King's College London

Research portal

Diagnostic accuracy of saline infusion sonography in the evaluation of uterine cavity abnormalities prior to assisted reproductive techniques: a systematic review and meta-analyses

Research output: Contribution to journalLiterature reviewpeer-review

S. Seshadri, T. El-Toukhy, A. Douiri, K. Jayaprakasan, Y. Khalaf

Original languageEnglish
Pages (from-to)262-274
Number of pages13
Issue number2
Published10 Dec 2014

King's Authors


Background: The diagnostic accuracy of a 2-D transvaginal scan, which is commonly employed to evaluate the regularity and shape of the uterine cavity in subfertile women, is relatively poor compared with other diagnostic modalities like saline infusion sonography (SIS) or hysteroscopy. SIS is a minimally invasive, cost-effective and acceptable diagnostic modality. Therefore the aim of this systematic review was to assess the diagnostic accuracy of SIS in the evaluation of the uterine cavity in subfertile women.

Methods: A systematic review was conducted of diagnostic studies that compared SIS with hysteroscopy. Twenty relevant studies (including 1645 procedures) were identified and a subsequent meta-analysis was performed. Electronic databases were searched for relevant studies and references of relevant studies were cross checked. Validity was assessed and data were extracted independently by two authors. Heterogeneity was examined, studies were plotted in an ROC area and data were pooled. The main outcome measure was the diagnostic accuracy of saline infusion sonography. The pooled sensitivity, specificity, likelihood ratios and the post-test probabilities of saline infusion sonography on the prediction of uterine cavity abnormalities were calculated.

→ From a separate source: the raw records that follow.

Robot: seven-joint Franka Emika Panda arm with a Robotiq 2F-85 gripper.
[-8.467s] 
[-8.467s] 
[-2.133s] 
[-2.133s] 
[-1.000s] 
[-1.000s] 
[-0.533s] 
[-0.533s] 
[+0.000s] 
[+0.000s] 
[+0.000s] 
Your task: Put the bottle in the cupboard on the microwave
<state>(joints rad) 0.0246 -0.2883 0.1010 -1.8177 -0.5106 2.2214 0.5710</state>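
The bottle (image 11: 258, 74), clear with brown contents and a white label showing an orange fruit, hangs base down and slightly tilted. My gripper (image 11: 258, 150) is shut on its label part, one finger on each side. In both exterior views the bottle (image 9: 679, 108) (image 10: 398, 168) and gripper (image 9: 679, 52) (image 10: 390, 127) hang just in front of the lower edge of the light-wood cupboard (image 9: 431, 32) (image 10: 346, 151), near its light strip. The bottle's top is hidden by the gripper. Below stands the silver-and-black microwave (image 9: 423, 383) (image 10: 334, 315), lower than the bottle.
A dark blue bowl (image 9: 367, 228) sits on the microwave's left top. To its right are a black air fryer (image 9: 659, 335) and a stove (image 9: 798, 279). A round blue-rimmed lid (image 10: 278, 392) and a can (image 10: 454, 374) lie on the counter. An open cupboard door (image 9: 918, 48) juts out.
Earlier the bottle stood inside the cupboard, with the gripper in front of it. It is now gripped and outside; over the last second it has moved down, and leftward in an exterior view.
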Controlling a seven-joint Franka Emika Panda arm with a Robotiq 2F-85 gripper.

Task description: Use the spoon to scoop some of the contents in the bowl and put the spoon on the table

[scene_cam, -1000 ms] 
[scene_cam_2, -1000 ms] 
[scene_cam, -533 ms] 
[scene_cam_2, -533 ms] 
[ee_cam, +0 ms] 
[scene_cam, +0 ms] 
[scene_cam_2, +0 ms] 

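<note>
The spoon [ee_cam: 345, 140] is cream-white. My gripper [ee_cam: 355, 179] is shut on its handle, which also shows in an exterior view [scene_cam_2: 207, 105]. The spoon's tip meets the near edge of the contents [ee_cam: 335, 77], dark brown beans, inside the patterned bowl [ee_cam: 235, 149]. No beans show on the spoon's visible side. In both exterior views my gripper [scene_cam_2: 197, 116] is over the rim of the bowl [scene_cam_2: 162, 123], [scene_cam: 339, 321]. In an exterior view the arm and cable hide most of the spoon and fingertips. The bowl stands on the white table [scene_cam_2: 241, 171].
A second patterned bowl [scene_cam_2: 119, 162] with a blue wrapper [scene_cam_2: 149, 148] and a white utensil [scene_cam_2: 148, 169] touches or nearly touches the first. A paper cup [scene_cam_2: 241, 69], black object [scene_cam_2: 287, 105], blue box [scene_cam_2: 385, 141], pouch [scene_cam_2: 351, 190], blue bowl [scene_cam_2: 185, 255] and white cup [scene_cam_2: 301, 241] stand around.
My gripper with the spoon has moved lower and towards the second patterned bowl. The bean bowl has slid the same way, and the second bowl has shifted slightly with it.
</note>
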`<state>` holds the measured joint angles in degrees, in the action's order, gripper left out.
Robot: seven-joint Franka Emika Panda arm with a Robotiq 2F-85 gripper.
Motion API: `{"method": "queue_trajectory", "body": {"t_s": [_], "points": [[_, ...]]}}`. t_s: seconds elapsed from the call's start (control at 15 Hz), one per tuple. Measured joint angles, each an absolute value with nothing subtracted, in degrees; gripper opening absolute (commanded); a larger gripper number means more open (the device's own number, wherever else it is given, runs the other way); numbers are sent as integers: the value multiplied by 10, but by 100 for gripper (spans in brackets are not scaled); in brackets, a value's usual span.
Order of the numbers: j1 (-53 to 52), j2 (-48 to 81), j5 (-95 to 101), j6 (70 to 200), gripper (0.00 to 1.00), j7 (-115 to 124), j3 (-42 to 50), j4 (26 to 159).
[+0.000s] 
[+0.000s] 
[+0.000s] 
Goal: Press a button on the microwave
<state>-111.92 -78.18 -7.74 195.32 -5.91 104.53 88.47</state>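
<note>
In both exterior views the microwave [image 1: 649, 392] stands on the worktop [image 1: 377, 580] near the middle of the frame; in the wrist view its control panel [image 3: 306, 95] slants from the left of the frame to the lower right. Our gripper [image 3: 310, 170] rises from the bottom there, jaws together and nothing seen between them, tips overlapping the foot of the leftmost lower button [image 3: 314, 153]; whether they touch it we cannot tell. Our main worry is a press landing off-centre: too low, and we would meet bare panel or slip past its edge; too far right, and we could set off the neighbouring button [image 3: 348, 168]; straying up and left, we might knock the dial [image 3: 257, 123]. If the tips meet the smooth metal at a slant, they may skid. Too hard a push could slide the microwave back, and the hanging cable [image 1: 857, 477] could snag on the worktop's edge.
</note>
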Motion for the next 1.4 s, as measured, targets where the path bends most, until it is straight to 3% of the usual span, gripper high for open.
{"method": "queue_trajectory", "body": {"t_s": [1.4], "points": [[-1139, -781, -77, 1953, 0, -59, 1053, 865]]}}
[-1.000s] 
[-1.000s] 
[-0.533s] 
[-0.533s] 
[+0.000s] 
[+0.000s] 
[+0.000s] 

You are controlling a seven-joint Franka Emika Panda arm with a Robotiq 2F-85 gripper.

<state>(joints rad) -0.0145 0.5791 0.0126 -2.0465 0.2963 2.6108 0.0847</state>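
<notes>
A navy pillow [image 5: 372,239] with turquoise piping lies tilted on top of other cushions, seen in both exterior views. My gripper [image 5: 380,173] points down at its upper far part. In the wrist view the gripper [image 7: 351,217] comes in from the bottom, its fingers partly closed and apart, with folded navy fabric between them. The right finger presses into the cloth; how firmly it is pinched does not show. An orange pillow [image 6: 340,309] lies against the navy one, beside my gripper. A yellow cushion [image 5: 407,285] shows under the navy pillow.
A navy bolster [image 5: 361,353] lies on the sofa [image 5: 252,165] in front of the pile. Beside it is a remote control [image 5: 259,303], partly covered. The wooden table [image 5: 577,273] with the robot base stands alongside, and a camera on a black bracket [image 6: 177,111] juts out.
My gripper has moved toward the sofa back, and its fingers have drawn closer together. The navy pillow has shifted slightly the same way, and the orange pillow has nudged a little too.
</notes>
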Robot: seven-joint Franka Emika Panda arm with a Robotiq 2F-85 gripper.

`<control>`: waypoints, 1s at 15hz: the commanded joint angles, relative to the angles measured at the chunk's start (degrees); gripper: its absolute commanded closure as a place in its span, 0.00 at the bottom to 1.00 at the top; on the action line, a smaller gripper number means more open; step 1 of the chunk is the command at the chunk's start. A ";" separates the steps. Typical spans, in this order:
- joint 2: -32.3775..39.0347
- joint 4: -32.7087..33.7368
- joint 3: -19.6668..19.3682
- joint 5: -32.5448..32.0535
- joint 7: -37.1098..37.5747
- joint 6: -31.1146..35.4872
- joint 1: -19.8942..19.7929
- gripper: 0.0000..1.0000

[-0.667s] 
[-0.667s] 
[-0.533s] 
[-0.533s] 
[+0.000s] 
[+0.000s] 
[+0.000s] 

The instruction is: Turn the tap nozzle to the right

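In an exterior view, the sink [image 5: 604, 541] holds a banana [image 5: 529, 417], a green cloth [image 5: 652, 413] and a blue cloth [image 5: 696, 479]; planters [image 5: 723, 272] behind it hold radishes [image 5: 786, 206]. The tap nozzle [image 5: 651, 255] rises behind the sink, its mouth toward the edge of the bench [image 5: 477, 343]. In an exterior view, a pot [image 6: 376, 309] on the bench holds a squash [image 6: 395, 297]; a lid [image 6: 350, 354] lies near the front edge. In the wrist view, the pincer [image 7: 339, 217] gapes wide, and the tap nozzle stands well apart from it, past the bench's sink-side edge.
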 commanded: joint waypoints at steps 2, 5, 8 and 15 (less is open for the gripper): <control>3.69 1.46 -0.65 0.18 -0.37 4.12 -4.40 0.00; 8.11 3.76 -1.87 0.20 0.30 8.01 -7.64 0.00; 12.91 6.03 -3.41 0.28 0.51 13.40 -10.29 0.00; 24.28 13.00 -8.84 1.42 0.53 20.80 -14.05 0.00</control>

Results: The pooled sensitivity of SIS in the detection of all intrauterine abnormalities was 0.88 (95% confidence interval (CI): 0.85-0.90). The pooled specificity was 0.94 (95% CI 0.93-0.96). The positive and negative likelihood ratios were 20.93 (95% CI: 9.06-48.34) and 0.15 (95% CI: 0.10-0.22), respectively. SIS had good accuracy in the detection of all intrauterine abnormalities (area under the summary receiver operating curve (sROC) = 0.97 +/- 0.01). SIS also had a high pooled sensitivity and specificity in the detection of congenital uterine anomalies, 0.85 (95% CI: 0.79-0.90) and 1.00 (95% CI 0.99-1.00), respectively. However the limitations of the review include the heterogeneity amongst the included studies.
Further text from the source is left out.